> _INSTRUCTIONS TO FOLLOW_
Go line by line through the entries and show those that hold the string "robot".

╭──

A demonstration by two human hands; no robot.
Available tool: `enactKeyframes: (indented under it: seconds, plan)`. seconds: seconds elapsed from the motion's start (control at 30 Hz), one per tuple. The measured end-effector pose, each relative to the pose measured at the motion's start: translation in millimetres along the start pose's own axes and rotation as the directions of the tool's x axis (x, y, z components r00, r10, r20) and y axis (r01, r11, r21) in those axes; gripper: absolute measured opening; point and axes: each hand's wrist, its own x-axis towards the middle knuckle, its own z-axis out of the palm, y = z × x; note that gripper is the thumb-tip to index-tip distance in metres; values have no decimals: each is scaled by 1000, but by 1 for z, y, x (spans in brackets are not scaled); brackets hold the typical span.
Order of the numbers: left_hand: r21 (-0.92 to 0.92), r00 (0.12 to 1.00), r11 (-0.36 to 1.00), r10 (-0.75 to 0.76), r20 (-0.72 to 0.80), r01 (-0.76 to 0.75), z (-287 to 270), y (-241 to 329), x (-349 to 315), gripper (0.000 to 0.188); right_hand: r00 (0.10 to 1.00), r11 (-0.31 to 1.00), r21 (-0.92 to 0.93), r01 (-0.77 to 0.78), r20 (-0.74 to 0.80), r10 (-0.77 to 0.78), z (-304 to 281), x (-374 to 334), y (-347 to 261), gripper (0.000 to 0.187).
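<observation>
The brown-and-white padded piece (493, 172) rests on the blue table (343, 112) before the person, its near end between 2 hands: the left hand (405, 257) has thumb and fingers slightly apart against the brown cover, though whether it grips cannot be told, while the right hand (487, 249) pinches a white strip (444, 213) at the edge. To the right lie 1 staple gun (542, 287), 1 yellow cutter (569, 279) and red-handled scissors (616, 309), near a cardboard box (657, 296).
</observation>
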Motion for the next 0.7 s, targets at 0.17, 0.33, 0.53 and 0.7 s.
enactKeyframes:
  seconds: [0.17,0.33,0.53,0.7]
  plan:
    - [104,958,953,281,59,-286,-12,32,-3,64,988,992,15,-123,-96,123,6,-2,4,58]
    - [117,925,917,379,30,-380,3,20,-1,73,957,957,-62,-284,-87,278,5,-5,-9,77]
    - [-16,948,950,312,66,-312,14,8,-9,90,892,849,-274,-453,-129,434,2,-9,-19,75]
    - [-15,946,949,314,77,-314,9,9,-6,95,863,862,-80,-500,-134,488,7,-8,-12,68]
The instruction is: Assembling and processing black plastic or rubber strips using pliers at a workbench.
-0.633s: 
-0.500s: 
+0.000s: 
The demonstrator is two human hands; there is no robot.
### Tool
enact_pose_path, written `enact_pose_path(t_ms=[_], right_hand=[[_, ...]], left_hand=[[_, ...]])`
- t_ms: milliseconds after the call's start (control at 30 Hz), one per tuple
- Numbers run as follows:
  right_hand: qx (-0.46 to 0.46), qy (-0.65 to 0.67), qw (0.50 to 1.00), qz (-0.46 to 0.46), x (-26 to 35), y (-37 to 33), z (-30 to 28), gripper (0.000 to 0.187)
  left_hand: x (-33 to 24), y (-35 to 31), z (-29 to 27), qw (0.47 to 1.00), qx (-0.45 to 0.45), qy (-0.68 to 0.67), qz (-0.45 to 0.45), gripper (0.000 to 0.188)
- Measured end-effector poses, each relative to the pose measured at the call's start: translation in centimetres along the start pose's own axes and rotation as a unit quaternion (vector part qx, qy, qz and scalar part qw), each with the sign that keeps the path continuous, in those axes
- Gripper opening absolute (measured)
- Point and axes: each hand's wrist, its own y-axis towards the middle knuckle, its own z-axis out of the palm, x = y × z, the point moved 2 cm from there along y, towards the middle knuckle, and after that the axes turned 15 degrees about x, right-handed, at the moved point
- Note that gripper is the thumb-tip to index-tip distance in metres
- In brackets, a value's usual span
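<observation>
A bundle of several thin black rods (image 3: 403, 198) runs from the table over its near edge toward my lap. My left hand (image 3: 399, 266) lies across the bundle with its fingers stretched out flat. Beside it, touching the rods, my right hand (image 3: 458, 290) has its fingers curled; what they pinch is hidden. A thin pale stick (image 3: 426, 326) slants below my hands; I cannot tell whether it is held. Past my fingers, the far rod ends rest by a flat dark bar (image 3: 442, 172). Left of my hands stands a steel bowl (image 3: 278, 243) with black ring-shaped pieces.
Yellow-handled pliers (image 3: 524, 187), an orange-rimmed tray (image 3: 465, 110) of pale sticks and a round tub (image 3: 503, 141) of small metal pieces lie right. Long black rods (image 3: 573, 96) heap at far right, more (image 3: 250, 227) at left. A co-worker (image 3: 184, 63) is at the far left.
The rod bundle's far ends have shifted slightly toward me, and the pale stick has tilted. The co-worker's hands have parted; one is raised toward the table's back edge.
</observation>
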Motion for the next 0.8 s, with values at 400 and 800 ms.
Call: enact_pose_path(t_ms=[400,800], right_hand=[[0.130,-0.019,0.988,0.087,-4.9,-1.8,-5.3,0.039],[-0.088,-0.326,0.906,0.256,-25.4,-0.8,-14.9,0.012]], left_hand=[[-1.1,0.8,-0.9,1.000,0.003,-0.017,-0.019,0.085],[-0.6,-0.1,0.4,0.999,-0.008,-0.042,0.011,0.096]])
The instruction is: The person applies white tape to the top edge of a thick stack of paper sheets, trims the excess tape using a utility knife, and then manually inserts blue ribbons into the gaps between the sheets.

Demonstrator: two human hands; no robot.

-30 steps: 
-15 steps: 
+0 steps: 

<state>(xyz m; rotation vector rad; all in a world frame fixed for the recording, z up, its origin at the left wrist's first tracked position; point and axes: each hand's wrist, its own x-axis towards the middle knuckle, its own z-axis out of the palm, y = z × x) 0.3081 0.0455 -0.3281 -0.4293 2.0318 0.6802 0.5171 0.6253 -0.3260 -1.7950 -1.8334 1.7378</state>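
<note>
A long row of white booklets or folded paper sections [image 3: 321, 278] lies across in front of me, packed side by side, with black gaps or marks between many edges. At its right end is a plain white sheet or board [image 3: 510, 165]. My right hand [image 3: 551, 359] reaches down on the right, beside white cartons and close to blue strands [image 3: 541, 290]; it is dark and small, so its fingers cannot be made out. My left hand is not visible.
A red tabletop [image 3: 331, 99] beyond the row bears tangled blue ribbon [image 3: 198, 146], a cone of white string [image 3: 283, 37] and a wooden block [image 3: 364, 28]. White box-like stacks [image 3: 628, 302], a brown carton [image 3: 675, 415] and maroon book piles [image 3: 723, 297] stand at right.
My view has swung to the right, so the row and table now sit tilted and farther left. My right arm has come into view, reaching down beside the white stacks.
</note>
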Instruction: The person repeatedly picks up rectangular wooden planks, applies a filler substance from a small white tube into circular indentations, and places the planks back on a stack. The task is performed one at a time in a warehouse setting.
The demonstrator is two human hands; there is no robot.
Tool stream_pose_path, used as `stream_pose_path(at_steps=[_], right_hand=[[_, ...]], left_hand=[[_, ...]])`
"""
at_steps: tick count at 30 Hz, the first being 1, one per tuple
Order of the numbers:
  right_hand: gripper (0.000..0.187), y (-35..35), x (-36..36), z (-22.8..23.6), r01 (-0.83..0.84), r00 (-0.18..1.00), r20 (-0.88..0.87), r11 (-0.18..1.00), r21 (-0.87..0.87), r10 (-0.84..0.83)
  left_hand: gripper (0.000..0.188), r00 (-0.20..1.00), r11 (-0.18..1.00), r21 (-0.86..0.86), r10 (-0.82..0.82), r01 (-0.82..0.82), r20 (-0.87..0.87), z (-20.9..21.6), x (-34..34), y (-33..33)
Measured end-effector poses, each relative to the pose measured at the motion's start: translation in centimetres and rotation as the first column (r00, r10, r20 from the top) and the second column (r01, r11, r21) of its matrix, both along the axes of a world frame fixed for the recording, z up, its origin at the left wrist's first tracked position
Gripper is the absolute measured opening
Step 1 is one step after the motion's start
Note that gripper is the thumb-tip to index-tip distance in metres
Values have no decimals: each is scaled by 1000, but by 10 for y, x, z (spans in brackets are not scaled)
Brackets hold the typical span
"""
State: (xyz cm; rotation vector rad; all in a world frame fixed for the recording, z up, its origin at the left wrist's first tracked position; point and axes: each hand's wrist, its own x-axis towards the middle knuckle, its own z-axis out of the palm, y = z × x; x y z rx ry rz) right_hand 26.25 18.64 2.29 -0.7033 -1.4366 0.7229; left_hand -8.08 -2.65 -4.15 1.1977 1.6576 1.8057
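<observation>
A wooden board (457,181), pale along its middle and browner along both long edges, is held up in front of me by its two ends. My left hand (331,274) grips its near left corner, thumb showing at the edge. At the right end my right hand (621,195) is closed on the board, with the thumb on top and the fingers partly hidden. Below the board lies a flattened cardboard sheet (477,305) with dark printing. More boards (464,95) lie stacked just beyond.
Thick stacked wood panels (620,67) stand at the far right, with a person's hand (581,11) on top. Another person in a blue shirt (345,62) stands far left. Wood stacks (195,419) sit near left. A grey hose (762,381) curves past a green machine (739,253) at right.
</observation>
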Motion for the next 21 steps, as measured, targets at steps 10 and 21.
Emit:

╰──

> _SOLUTION FOR THIS EXERCISE_
A demonstration by two human hands; no robot.
The demonstrator is two human hands; there is no robot.
Demonstrator: two human hands; no robot.
The demonstrator is two human hands; there is no robot.

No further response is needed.